Ancak pazarlamacılar, ürünlerinin pazarda diğer benzer ürünlerden ayırt edilebilmesini sağlamak için komik ölçüde gayretkeş marka isimleri bulup çıkarıyorlar.
- Vaseline Intensive Care güneş losyonu
- Neutregena yağsız akne temizleyicisi
- Gilette ClearGel ter önleyici
- Kleenex Super Dry bebek bezleri
- Harley Davidson şarap kokteylleri
Pazarlamacılar genellikle markanın gücü ile o markanın sağladığı satışları birbirine karıştırır. Ne var ki satış, yalnızca markanın gücünün bir fonksiyonu değildir. Satış aynı zamanda markanın rakiplerinin güç ve zayıflıklarının da bir fonksiyonudur.
Rakipleriniz hiç yok ya da güçsüzse, markanızı zayıflatarak satışlarınızı artırabilirsiniz.
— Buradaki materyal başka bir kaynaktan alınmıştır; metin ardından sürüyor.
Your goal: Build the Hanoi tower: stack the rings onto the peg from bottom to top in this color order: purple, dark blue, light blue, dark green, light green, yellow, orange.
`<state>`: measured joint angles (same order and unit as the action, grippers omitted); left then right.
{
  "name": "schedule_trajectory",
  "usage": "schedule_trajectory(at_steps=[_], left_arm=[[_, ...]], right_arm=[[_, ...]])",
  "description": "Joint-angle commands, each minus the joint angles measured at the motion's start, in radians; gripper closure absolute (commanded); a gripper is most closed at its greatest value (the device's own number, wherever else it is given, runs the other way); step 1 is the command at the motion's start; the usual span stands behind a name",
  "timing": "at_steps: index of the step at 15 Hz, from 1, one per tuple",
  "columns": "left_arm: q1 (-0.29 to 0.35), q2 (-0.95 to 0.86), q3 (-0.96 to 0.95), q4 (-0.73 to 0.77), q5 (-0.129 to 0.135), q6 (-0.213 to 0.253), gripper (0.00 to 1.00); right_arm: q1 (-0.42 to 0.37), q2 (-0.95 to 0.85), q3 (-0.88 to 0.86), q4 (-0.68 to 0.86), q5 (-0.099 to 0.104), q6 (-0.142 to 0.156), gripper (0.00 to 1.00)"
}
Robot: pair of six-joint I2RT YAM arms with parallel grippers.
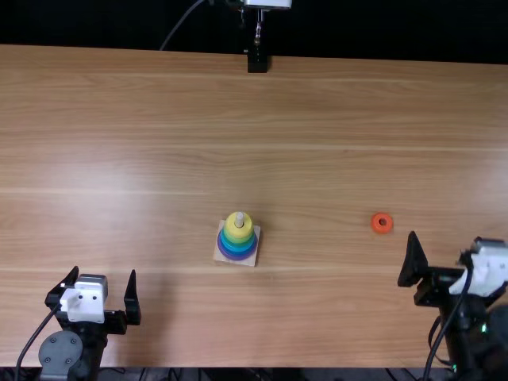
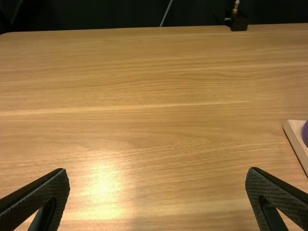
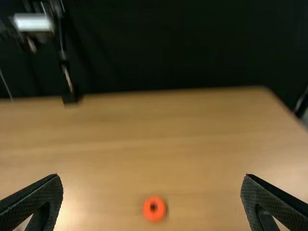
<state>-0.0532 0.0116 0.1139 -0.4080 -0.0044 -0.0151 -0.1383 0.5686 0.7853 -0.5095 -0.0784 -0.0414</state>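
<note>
Left gripper [image 1: 105, 271]: standing with its jaws wide, near the table's near edge.
Right gripper [image 1: 444, 236]: standing wide too, its fingers pointing toward the far side.
Orange ring [image 1: 382, 223]: lying flat on the wood, just beyond the right gripper and a little toward the middle – its round hole is facing up.
Ring stack [image 1: 237, 236]: sitting on the peg [image 1: 239, 219] between the two grippers, farther from the near edge than the left one; purple is forming the bottom, blue and green shades the middle, yellow the top. The rings are narrowing upward, and the peg's tip is poking out.
Base [image 1: 220, 255]: resting as a pale square board under the stack, turned slightly.
Table [image 1: 317, 111]: running as open wood between stack and orange ring, and on toward the far edge – there a black block [image 1: 258, 63] is standing.
</note>
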Motion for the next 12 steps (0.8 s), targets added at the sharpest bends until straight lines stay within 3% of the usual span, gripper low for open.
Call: schedule_trajectory(at_steps=[1, 2, 4, 5, 6, 9, 12], left_arm=[[-0.01, -0.012, -0.114, -0.045, -0.008, 0.002, 0.0], [-0.01, -0.012, -0.114, -0.045, -0.008, 0.002, 0.0], [-0.01, -0.012, -0.114, -0.045, -0.008, 0.002, 0.0], [-0.01, -0.012, -0.114, -0.045, -0.008, 0.002, 0.0], [-0.01, -0.012, -0.114, -0.045, -0.008, 0.002, 0.0], [-0.01, -0.012, -0.114, -0.045, -0.008, 0.002, 0.0], [-0.01, -0.012, -0.114, -0.045, -0.008, 0.002, 0.0]], right_arm=[[-0.003, 0.119, 0.101, -0.073, -0.003, 0.016, 0.0], [-0.003, 0.205, 0.149, -0.13, -0.003, 0.065, 0.0], [-0.003, 0.402, 0.215, -0.187, -0.001, 0.257, 0.0], [-0.003, 0.488, 0.219, -0.178, -0.001, 0.318, 0.0], [-0.001, 0.579, 0.219, -0.176, -0.003, 0.345, 0.0], [0.063, 0.794, 0.221, -0.186, -0.003, 0.345, 0.0], [0.069, 0.926, 0.238, -0.186, 0.001, 0.336, 0.0]])
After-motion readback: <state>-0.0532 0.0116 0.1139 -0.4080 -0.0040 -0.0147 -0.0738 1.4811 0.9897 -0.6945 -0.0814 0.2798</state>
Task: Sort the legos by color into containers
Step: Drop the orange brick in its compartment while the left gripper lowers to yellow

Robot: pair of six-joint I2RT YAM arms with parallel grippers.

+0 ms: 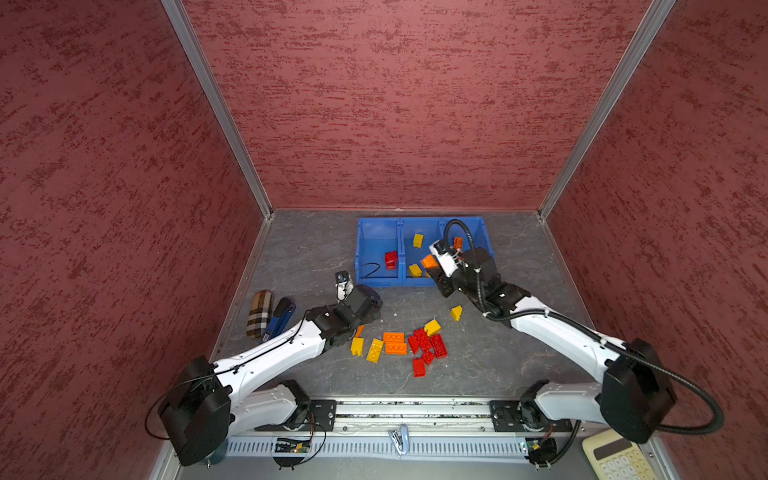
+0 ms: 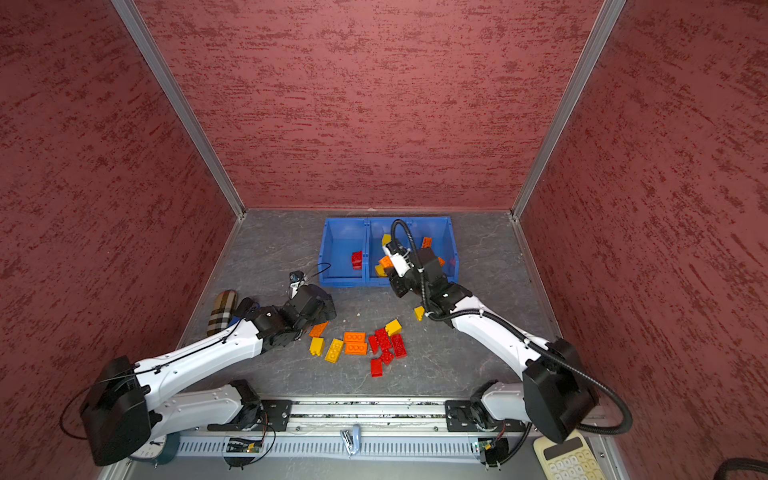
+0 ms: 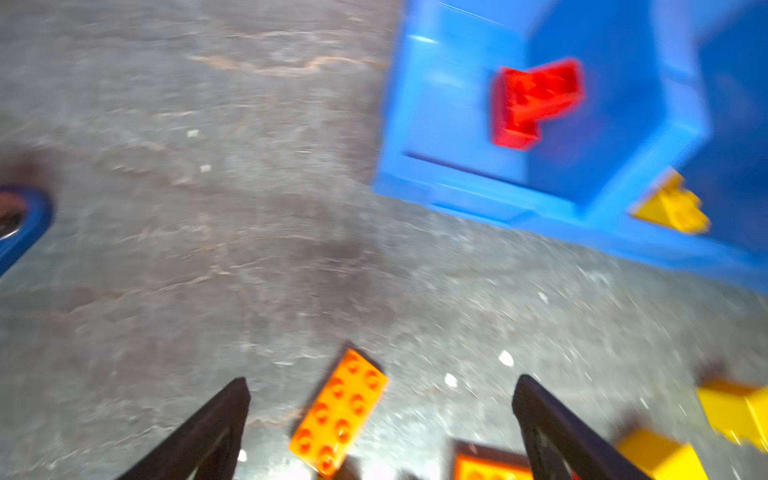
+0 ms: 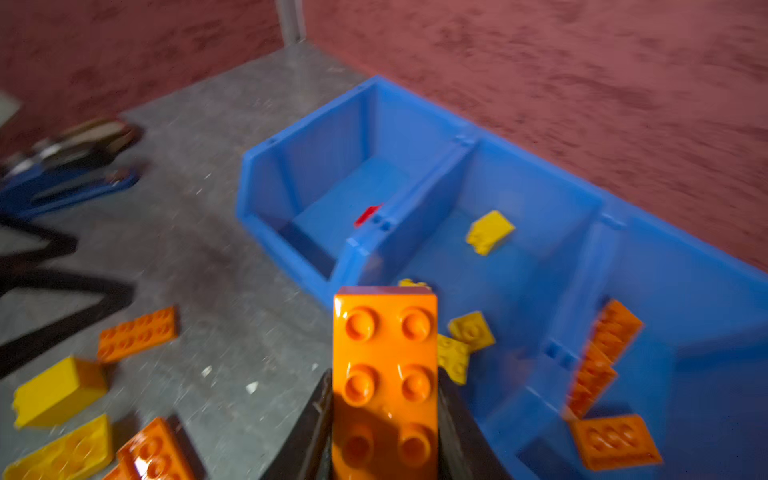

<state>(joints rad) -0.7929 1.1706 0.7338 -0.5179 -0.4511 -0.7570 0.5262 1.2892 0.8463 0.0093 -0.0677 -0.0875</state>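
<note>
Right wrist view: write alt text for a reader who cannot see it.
The right tool grips an oblong orange brick near three joined blue bins holding red, yellow and orange bricks separately. Orange and yellow bricks lie on the table.

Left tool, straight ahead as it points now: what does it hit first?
Probably the orange oblong plastic brick lying flat between the left tool's open jaws; beyond it, grey tabletop.

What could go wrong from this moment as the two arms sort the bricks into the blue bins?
1. The right gripper holds an orange oblong brick seemingly over the middle bin, which holds yellow bricks; released here, it may land with the wrong colour.
2. The open left gripper frames a second orange brick lying askew to its jaws; closing could twist or push it away.
</note>
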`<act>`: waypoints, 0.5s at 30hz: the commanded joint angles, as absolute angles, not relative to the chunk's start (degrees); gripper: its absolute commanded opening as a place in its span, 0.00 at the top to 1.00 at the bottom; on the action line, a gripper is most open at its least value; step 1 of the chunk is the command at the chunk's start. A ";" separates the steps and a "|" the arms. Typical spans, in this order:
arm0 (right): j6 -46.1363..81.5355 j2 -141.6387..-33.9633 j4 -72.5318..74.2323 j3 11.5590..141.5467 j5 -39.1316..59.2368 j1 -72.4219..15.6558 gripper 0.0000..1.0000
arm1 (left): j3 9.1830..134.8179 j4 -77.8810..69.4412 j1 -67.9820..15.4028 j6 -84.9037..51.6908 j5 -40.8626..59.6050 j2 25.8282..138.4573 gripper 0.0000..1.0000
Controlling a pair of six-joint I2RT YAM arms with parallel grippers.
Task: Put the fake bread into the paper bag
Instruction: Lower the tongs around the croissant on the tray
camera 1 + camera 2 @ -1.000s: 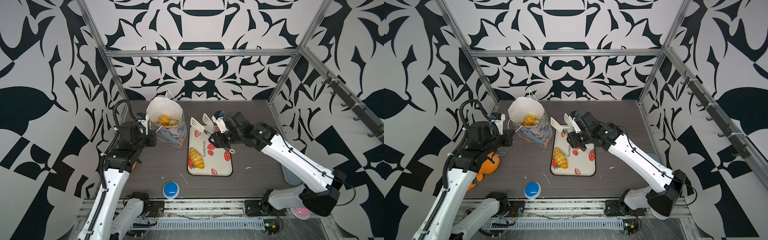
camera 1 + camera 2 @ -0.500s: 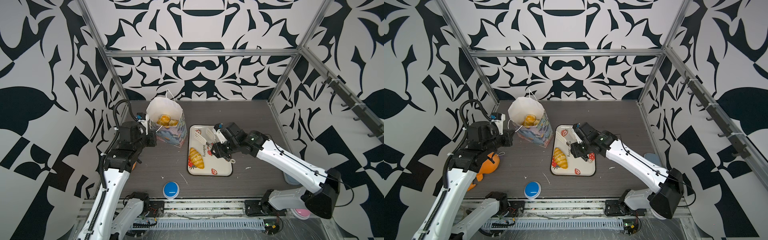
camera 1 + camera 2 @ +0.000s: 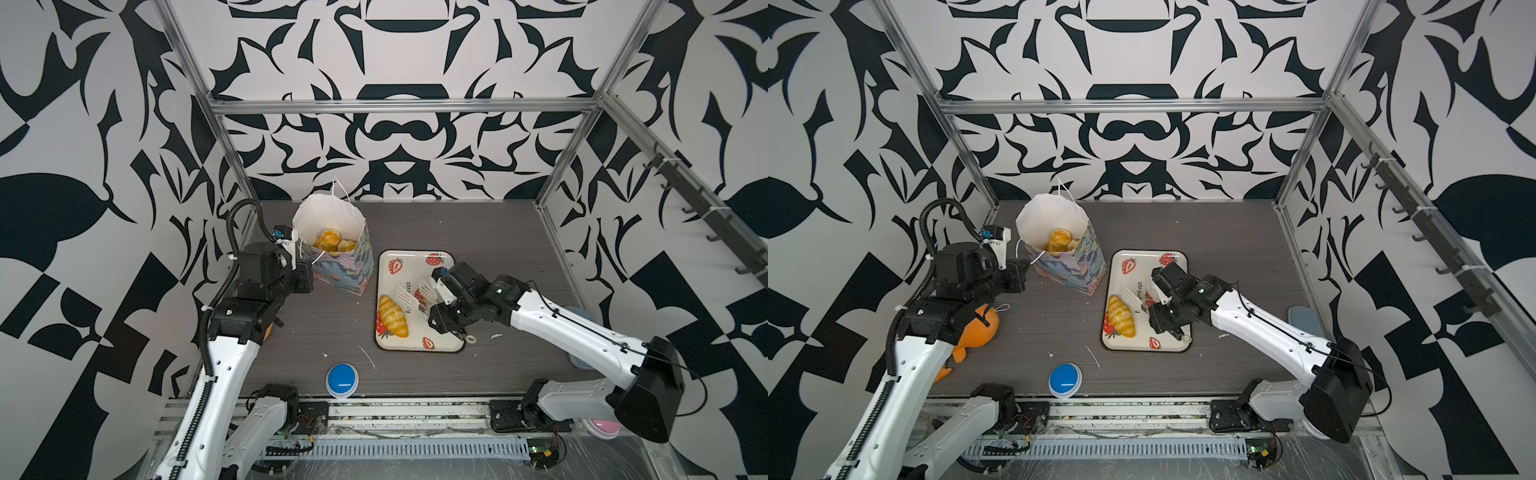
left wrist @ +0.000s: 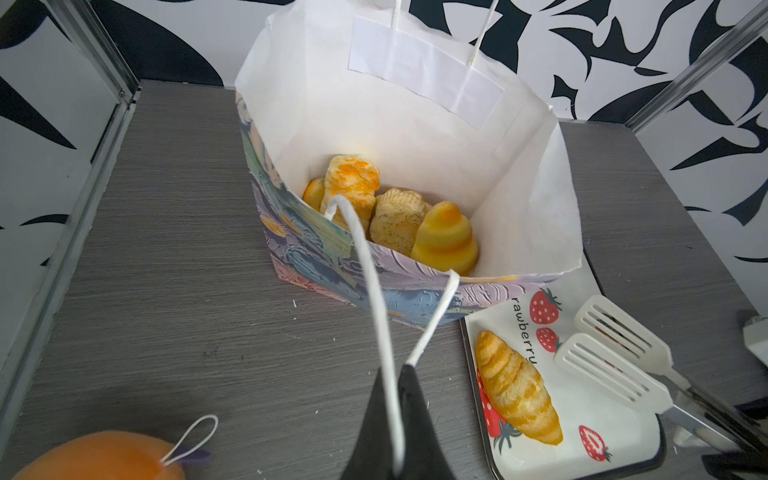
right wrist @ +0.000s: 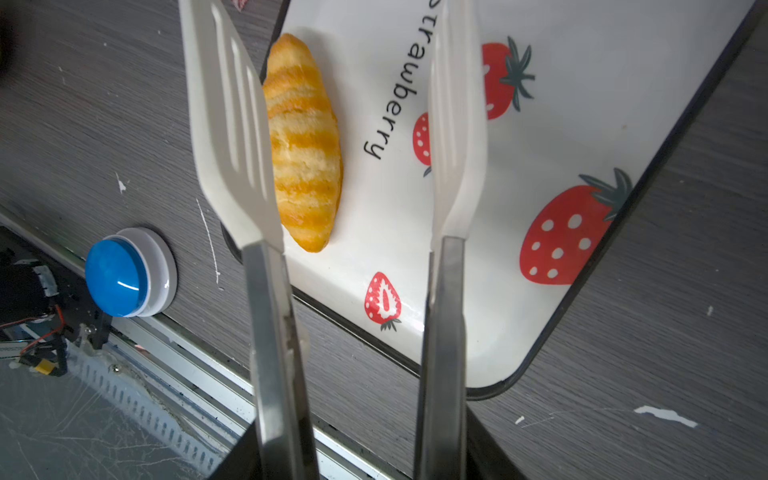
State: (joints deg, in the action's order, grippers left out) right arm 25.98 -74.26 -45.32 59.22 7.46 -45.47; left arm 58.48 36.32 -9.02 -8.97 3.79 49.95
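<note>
The paper bag (image 3: pixel 332 257) (image 3: pixel 1067 266) (image 4: pixel 374 270) stands open at the back left, and several pieces of fake bread (image 3: pixel 330 241) (image 4: pixel 444 237) lie inside it. My left gripper (image 3: pixel 305 274) (image 4: pixel 401 370) is shut on the bag's white cord handle (image 4: pixel 374 291). One croissant (image 3: pixel 392 316) (image 3: pixel 1120 316) (image 5: pixel 303 141) lies on the strawberry tray (image 3: pixel 440 266) (image 5: pixel 561 62). My right gripper (image 3: pixel 434 313) (image 5: pixel 357 457) is shut on white-bladed tongs (image 3: pixel 415 293) (image 5: pixel 232 137). The tongs are spread over the tray. In the right wrist view the croissant shows between the blades.
A blue button (image 3: pixel 342 379) (image 5: pixel 120 278) sits near the front edge. An orange plush toy (image 3: pixel 980 328) (image 4: pixel 95 457) lies under my left arm. A grey-blue object (image 3: pixel 1304 318) rests at the table's right edge. Metal frame posts stand at the back corners.
My right arm has drawn back from beside the bag and come down towards the front. The tongs now hover over the tray's middle, next to the croissant. The left arm has not moved.
</note>
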 commanded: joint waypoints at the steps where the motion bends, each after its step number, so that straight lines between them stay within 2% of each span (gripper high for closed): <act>1: 27.05 -72.33 -43.07 58.79 8.79 -46.61 0.44 | 57.48 37.37 -8.85 -8.93 3.38 50.01 0.94; 15: 28.09 -76.12 -40.93 58.45 9.39 -50.40 0.44 | 57.53 37.29 -8.86 -8.93 3.43 50.15 0.94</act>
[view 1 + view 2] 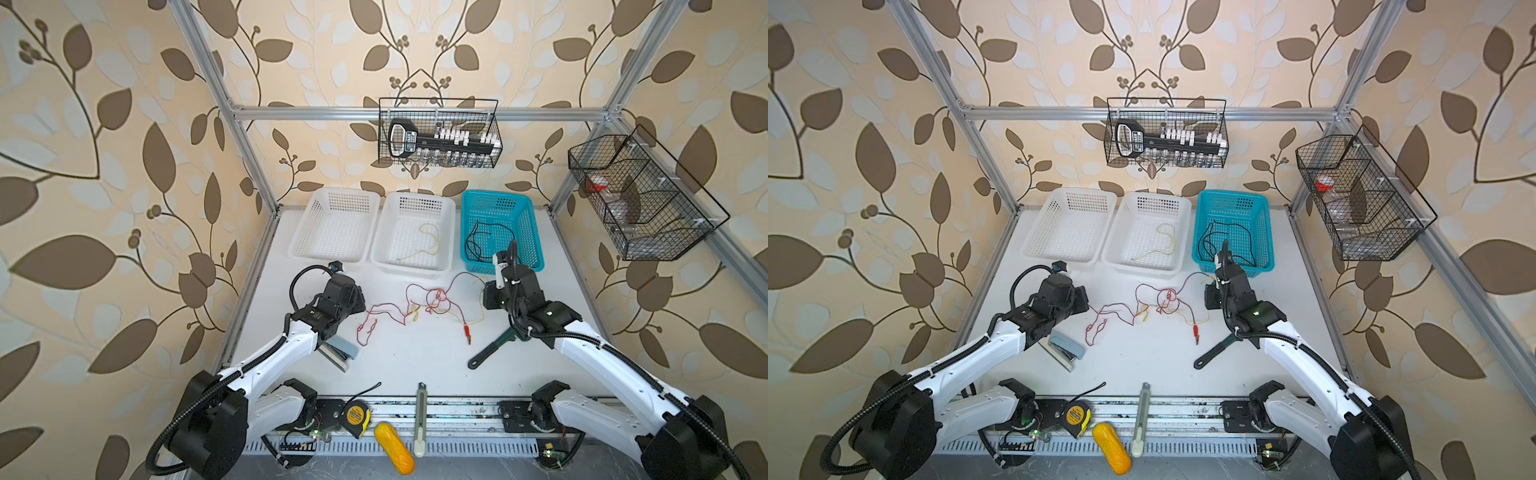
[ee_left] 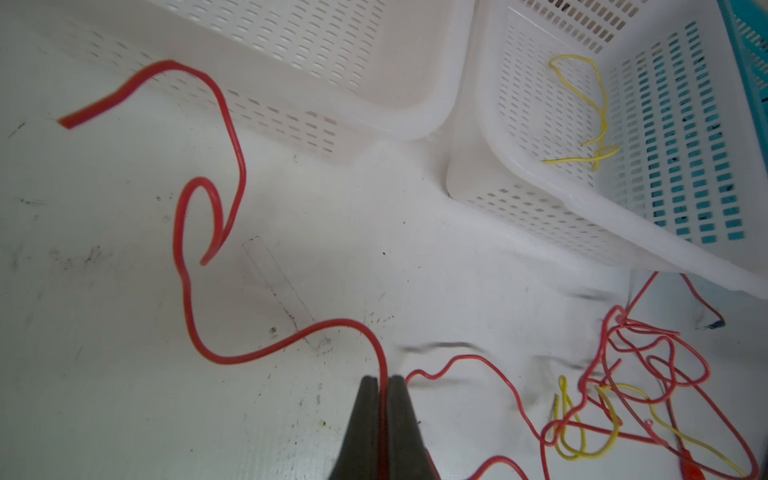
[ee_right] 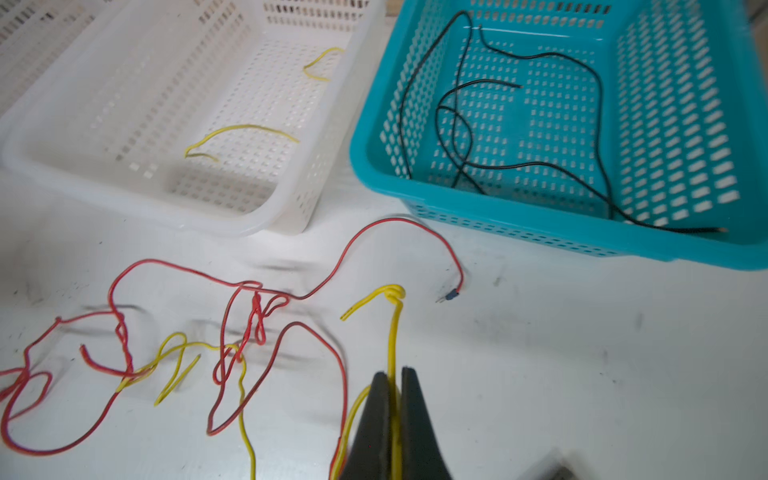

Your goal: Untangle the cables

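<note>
At mid-table, the left gripper (image 2: 384,380) is clamped tight on a red cable (image 2: 187,291). The cable's free length snakes across the white tabletop (image 1: 415,365) in front of the left white basket (image 2: 374,120). The right gripper (image 3: 395,374) is pinched just as tightly on a yellow cable (image 3: 392,332), whose end curls into a small knot just past the fingertips. Between the two arms, the tangle of red and yellow cables (image 1: 428,301) lies on the table in front of the baskets, with a red alligator clip (image 1: 467,331) resting at its near right edge. A separate yellow strand (image 1: 432,239) lies in the middle white basket (image 1: 409,269), and black cables (image 3: 540,166) are coiled in the blue basket (image 3: 540,232). A stapler (image 1: 345,353) sits beside the left arm, and a wrench (image 1: 490,349) lies partly under the right arm.
</note>
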You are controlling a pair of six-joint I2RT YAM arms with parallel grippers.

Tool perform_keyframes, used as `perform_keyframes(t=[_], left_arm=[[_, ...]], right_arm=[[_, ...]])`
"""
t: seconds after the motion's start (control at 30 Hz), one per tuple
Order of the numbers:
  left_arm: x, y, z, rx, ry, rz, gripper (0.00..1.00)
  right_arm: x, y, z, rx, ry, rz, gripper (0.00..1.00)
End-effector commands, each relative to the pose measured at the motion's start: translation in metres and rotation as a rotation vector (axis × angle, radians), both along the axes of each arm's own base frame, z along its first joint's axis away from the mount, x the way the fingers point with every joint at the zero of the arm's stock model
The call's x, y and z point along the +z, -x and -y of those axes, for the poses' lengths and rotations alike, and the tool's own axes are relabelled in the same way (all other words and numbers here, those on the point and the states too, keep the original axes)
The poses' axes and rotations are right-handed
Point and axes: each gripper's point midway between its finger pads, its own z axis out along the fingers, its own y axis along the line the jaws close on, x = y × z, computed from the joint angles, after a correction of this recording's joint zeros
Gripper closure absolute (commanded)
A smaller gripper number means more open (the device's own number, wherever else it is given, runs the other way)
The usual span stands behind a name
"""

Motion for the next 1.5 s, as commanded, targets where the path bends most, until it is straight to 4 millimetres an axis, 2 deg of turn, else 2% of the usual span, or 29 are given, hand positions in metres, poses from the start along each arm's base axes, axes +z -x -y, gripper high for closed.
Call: perform_keyframes(t=[0.0, 0.23, 0.43, 0.57, 0.67, 0.83, 1.0, 1.1, 1.23, 1.37, 1.47], left_arm=[[0.016, -0.007, 0.005, -0.026, 0.028, 0.059, 1.00], [0.020, -0.009, 0.008, -0.032, 0.040, 0.061, 1.00], [0.026, -0.013, 0.012, -0.044, 0.055, 0.073, 0.64], [0.034, -0.013, 0.019, -0.075, 0.069, 0.083, 0.50], [0.039, -0.012, 0.024, -0.099, 0.072, 0.092, 0.44], [0.043, -0.010, 0.032, -0.139, 0.076, 0.106, 0.37], [0.043, -0.006, 0.039, -0.166, 0.077, 0.105, 0.34], [0.044, -0.006, 0.040, -0.172, 0.078, 0.107, 0.33], [0.047, -0.005, 0.046, -0.197, 0.092, 0.110, 0.33], [0.057, 0.000, 0.061, -0.260, 0.135, 0.136, 0.33], [0.062, 0.004, 0.070, -0.300, 0.138, 0.146, 0.33]], right_arm=[[-0.013, 0.001, -0.015, 0.036, -0.009, -0.032, 1.00], [-0.036, 0.002, -0.018, 0.036, 0.006, -0.090, 1.00], [-0.051, 0.005, -0.017, 0.018, -0.001, -0.124, 1.00], [-0.064, 0.007, -0.015, -0.002, 0.001, -0.153, 0.98], [-0.072, 0.006, -0.016, -0.002, 0.008, -0.176, 0.97], [-0.078, 0.005, -0.018, 0.009, 0.015, -0.195, 0.90], [-0.075, 0.003, -0.022, 0.035, 0.006, -0.195, 0.64], [-0.070, 0.002, -0.023, 0.050, 0.003, -0.187, 0.54], [-0.062, 0.004, -0.028, 0.075, 0.000, -0.186, 0.51], [-0.055, 0.006, -0.042, 0.123, -0.068, -0.182, 0.50], [-0.052, 0.005, -0.040, 0.107, -0.073, -0.177, 0.50]])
Bunu, markanızı pazarın daha fazla segmentine yaygınlaştırarak yapabilirsiniz. Bu durumdan da ürün kümesini genişletmenin işe yaradığı sonucuna varırsınız.
Ancak böyle davranarak yalnızca rakiplerinizin güçsüz olduğunu göstermiş olursunuz. Diet Coke’u çıkardığında Coca-Cola’nın kaybedecek hiçbir şeyi yoktu, çünkü rakibi Pepsi Cola da ürün kümesini genişleterek Diet pepsi’yi çıkarmıştı.
Markayı genişleterek kısa vadede ek satışlar elde etmek, markalama kavramının tersine bir işleyişe yol açmaktadır. Tüketicilerin zihninde güçlü bir marka yaratmak istiyorsanız, markanızı daraltmak zorundasınız, genişletmek değil. Uzun vadede markanızın yayıldığı alanı genişletmek, gücünüzü azaltacak ve imajınızı zayıflatacaktır.